Could the data below please be reproduced word for word, without the pictures?
━━━ Supplied information
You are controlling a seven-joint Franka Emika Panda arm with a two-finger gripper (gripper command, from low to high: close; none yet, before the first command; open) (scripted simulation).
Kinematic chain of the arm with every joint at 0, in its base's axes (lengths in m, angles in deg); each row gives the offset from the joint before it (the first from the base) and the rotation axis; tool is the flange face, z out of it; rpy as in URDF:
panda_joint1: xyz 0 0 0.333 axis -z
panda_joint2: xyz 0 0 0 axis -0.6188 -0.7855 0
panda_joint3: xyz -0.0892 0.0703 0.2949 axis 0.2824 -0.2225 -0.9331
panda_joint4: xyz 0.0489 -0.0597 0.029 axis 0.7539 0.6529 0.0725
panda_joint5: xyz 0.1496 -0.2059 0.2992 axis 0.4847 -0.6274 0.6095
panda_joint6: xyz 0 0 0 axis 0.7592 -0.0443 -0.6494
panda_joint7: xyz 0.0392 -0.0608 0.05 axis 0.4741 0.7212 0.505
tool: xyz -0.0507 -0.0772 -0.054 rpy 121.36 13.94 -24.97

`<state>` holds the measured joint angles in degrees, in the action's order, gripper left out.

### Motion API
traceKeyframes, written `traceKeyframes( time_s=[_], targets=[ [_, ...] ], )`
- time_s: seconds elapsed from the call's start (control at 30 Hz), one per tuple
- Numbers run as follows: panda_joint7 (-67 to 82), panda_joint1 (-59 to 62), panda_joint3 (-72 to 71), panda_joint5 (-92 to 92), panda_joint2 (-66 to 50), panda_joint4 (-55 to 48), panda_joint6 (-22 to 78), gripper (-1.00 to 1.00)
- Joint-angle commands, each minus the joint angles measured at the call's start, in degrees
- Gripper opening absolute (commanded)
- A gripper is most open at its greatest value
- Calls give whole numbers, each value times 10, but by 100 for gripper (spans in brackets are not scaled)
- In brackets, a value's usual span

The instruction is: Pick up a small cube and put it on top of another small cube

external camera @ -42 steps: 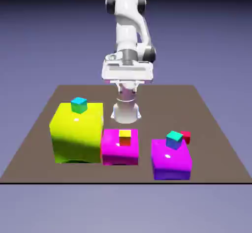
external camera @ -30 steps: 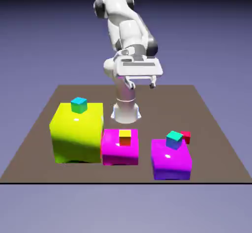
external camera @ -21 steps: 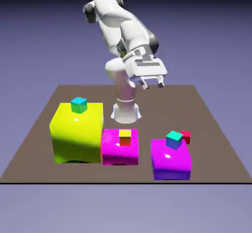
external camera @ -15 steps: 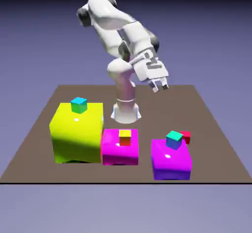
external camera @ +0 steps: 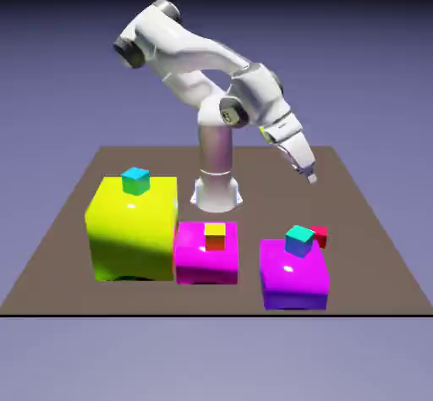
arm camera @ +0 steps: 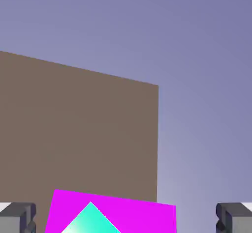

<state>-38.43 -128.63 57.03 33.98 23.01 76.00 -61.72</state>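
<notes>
Approach step in hand: hand (external camera: 309,176) empty, wide open, above red cube (external camera: 320,235) on table (external camera: 59,222) behind purple block (external camera: 293,282); next, descent and centring over it.

Seven blocks on one desk (external camera: 364,222): three big, four small.
Big glossy blocks: one yellow (external camera: 133,226), one magenta (external camera: 205,254), one purple (external camera: 294,275). Small cubes: two teal, the first (external camera: 135,180) on the yellow block and the second (external camera: 298,240) on the purple; one yellow-topped small cube (external camera: 215,236); one small cube (external camera: 319,236) in plain red. One white arm (external camera: 199,57).
</notes>
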Motion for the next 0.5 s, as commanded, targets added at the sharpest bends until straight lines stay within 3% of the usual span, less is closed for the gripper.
traceKeyframes(
  time_s=[0.0,0.47],
  targets=[
    [14,-21,16,-6,3,-3,6,0],
    [213,-311,238,-91,40,-42,94,0]
  ],
)
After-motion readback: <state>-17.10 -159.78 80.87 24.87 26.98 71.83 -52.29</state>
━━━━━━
Output of the task ::
You are controlling a seven-joint Franka Emika Panda arm with a two-finger gripper (gripper command, from low to high: close; none yet, before the first command; open) (scripted simulation).
Kinematic chain of the arm with every joint at 0, in its base's axes (lengths in m, angles in deg); each row gives the offset from the joint before it (the first from the base) and the rotation axis; tool is the flange face, z out of it; rpy as in URDF:
panda_joint1: xyz 0 0 0.333 axis -z
panda_joint2: xyz 0 0 0 axis -0.6188 -0.7855 0
panda_joint3: xyz -0.0892 0.0703 0.2949 axis 0.2824 -0.2225 -0.9331
panda_joint4: xyz 0.0489 -0.0597 0.029 axis 0.7539 0.6529 0.0725
panda_joint5: xyz 0.1496 -0.2059 0.2992 axis 0.4847 -0.6274 0.6095
panda_joint6: xyz 0 0 0 axis 0.7592 -0.0443 -0.6494
panda_joint7: xyz 0.0392 -0.0608 0.05 axis 0.4741 0.7212 0.505
tool: xyz -0.0507 -0.0772 -0.054 rpy 121.36 13.94 -24.97

`<state>` holds the measured joint angles in degrees, in the action's order, gripper left out.

### Motion API
traceKeyframes, written `traceKeyframes( time_s=[_], targets=[ [_, ...] ], )`
- time_s: seconds elapsed from the call's start (control at 30 Hz), one per tuple
- Numbers run as follows: panda_joint7 (-67 to 82), panda_joint1 (-59 to 62), panda_joint3 (-72 to 71), panda_joint5 (-92 to 92), panda_joint2 (-66 to 50), panda_joint4 (-55 to 48), panda_joint6 (-22 to 78), gripper (-1.00 to 1.00)
- Joint-angle commands, each minus the joint angles measured at the call's start, in degrees
- Gripper opening absolute (commanded)
- A gripper is most open at its greatest value
- Calls give whole numbers, each value times 10, but by 100 for gripper (spans in brackets are not scaled)
- In brackets, a value's usual span

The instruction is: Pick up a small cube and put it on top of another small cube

external camera @ -42 steps: 
external camera @ -30 steps: 
external camera @ -21 steps: 
external camera @ -15 steps: 
external camera @ +0 steps: 
arm camera @ +0 steps: 

<state>-38.43 -128.63 57.03 33.98 23.01 76.00 -61.72</state>
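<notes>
Approach step in hand: hand (external camera: 309,176) empty, wide open, above red cube (external camera: 320,235) on table (external camera: 59,222) behind purple block (external camera: 293,282); next, descent and centring over it.

Seven blocks on one desk (external camera: 364,222): three big, four small.
Big glossy blocks: one yellow (external camera: 133,226), one magenta (external camera: 205,254), one purple (external camera: 294,275). Small cubes: two teal, the first (external camera: 135,180) on the yellow block and the second (external camera: 298,240) on the purple; one yellow-topped small cube (external camera: 215,236); one small cube (external camera: 319,236) in plain red. One white arm (external camera: 199,57).
</notes>
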Motion for the next 0.5 s, as commanded, targets added at the sharpest bends until straight lines stay within 3% of the usual span, less is closed for the gripper.
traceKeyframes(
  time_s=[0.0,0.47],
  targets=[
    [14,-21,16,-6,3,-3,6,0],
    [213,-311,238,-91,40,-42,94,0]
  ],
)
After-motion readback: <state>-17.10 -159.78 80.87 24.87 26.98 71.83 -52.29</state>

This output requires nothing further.